Mobile Security News Update August 2015

Finally I have time to write a new blog post again. The last couple of weeks have been super busy for me. I had to finish a project, prepare a talk about it, and give a bunch of talks at various places in July and August.

Conferences
    T2 Helsinki, Finland. LTE (in) Security Ravishankar Borgaonkar & Altaf Shaik.

    BalcCon Novi Sad, Vojvodina, Serbia. Private communications with mobile phones in the post-Snowden world, the _open_source_ way by Bojan Smiljanic.

    APPSEC USA San Francisco, CA. QARK: Android App Exploit and SCA Tool by Tushar Dalvi and Tony Trummer. SecureMe - Droid' Android Security Application by Vishal Asthana and Abhineet Jayaraj. OWASP Reverse Engineering and Code Modification Prevention Project (Mobile) by Jonathan Carter. ShadowOS: Modifying the Android OS for Mobile Application Testing by Ray Kelly.

    GrrCon Grand Rapids, MI. Phones and Privacy for Consumers by Matthew and David


Smartwatches
    I recently bought an Apple Watch. The primary reason was fun. Also since I switched to Two-Factor Authentication (2FA) for all my private infrastructure and all my web accounts that support it I though it would make life easier. I use Duo 2FA for my own stuff and they have a Watch app which is pretty convenient. Before I owned the first pebble watch. I liked that a lot even tho I had a lot of issues with the Bluetooth connection between the pebble and my Nexus 5. Sometimes it worked great and sometimes it just didn't work at all. I also got a LG G Watch R (W110) (Android Wear) but I didn't really use it. It was much too big for my wrist. Also the round display was kinda strange. Some of the apps seem to not be designed for it and cut off parts of the information that should be displayed. I also found the interface to be confusing, but this might be due to my very very short trial run of the watch. Between the pebble and the LG Watch I also had a Toq but the Toq had many issues besides its size so I never really used it. I tried to wear it like once.
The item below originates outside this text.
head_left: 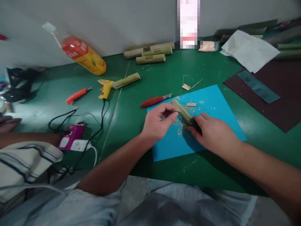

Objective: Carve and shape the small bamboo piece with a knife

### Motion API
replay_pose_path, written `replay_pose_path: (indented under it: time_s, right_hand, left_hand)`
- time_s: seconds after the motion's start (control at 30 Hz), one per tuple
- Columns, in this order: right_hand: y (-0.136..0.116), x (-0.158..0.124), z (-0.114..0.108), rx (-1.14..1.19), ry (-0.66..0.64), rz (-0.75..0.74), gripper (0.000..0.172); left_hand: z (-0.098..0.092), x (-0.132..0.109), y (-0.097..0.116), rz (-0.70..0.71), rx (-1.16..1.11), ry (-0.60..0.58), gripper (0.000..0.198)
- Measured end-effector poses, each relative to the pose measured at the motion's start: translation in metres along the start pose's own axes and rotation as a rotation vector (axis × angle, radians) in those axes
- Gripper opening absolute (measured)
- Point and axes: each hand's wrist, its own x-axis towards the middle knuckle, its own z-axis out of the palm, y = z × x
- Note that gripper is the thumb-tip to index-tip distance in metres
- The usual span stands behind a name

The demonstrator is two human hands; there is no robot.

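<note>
A green bamboo tube (182, 110) slants over the blue sheet (162, 150), its far end pointing up and to the left. My right hand (211, 128) is closed round the near end of the tube. My left hand (158, 121) is pinched beside the tube's far part; a thin dark sliver seems to show at the fingertips, too small to name. Pale shavings and a small bamboo chip (191, 104) lie on the sheet around the tube. Just beyond my left hand rests a carving knife (152, 102) with a red handle.
Left of the sheet lie a yellow glue gun (106, 88), an orange cutter (78, 95) and a purple power strip (71, 137) with cables. A juice bottle (82, 53) and cut bamboo tubes (150, 58) stand or lie farther back. Another person's arm (28, 140) reaches in at left.
</note>
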Motion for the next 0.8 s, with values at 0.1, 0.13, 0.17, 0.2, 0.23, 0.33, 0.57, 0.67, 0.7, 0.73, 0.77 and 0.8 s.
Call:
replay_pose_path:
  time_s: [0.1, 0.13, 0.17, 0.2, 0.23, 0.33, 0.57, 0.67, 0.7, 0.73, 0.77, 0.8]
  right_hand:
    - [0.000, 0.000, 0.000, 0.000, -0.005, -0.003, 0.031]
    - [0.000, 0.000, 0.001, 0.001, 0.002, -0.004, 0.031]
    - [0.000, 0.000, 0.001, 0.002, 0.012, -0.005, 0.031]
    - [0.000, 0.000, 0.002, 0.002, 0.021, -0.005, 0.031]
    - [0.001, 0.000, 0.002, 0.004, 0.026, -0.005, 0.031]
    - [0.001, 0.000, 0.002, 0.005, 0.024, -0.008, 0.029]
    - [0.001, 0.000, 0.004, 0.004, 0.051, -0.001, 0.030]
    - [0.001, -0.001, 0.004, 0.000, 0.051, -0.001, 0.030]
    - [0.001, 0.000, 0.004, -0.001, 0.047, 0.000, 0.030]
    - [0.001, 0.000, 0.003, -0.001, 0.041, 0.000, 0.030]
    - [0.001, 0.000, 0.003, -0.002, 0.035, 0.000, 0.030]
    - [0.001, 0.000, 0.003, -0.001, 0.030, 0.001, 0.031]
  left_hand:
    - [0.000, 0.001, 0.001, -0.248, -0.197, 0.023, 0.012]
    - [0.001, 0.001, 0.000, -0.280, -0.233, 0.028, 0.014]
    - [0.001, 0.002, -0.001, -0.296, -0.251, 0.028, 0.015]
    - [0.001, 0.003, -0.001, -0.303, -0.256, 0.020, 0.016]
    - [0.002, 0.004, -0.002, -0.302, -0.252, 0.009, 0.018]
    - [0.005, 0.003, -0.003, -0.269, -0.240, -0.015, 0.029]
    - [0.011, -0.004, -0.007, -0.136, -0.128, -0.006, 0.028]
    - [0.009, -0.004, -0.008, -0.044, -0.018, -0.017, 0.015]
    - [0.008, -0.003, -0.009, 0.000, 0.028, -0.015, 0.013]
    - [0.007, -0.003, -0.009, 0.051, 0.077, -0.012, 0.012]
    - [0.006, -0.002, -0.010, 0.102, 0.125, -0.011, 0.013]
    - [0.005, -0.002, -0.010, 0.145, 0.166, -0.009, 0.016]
    Anyway the only reason I write about smartwatches is because I really like the Duo 2FA watch app. This makes 2FA much much easier and user friendly. I known I'm not the first to write about smartwatches or wearables in the security context but the user friendliness could really make a difference. Also a watch is harder to loose then a token (if you still use one of those).


Stagefright
    I guess I don't have to say much about the Stagefright series of Android security vulnerabilities. The vulnerabilities are present in Android's media format handling library (named stagefright). Several factors make this bugs interesting. First, every Android version after 2.2 was vulnerable (at the time of discovery) that was around 95% of all devices. Second, the bug can be remotely triggered via MMS. Yes MMS once again provides the ultimate attack vector against smartphones. Who would have known? ;-)

    The bug was patched relatively fast by Google since Joshua provided patches. Google started shipping OTA updates for their Nexus devices relatively fast. Still most Android devices will not get patched or will receive their patches super late (and thus users will not be protected in a timely fashion). The reason for this is mostly the mobile ecosystem which is largely not suited for fast patch deployment. I provided some comments about this issue on NPR in late July.

    While patches/updates were rolled out Jordan from Exodus found that the patches are not complete and contain more vulnerabilities in the exact code that was fixed in the update. His blog post describing the issue is here.

    The only way to protect yourself is to update your device to firmware version that does not contain the vulnerability. If you are one of the many people who own phones that did not yet receive an update your only chance is to disable MMS auto-download. This will not kill the bug since you can still be attacked using other vectors (e.g. download and play a .mp4 file) but disabling MMS auto-download will at at least remove the automatic remote exploitation problem. A step by step way to disable MMS auto-download for various MMS clients is provided by Lookout here.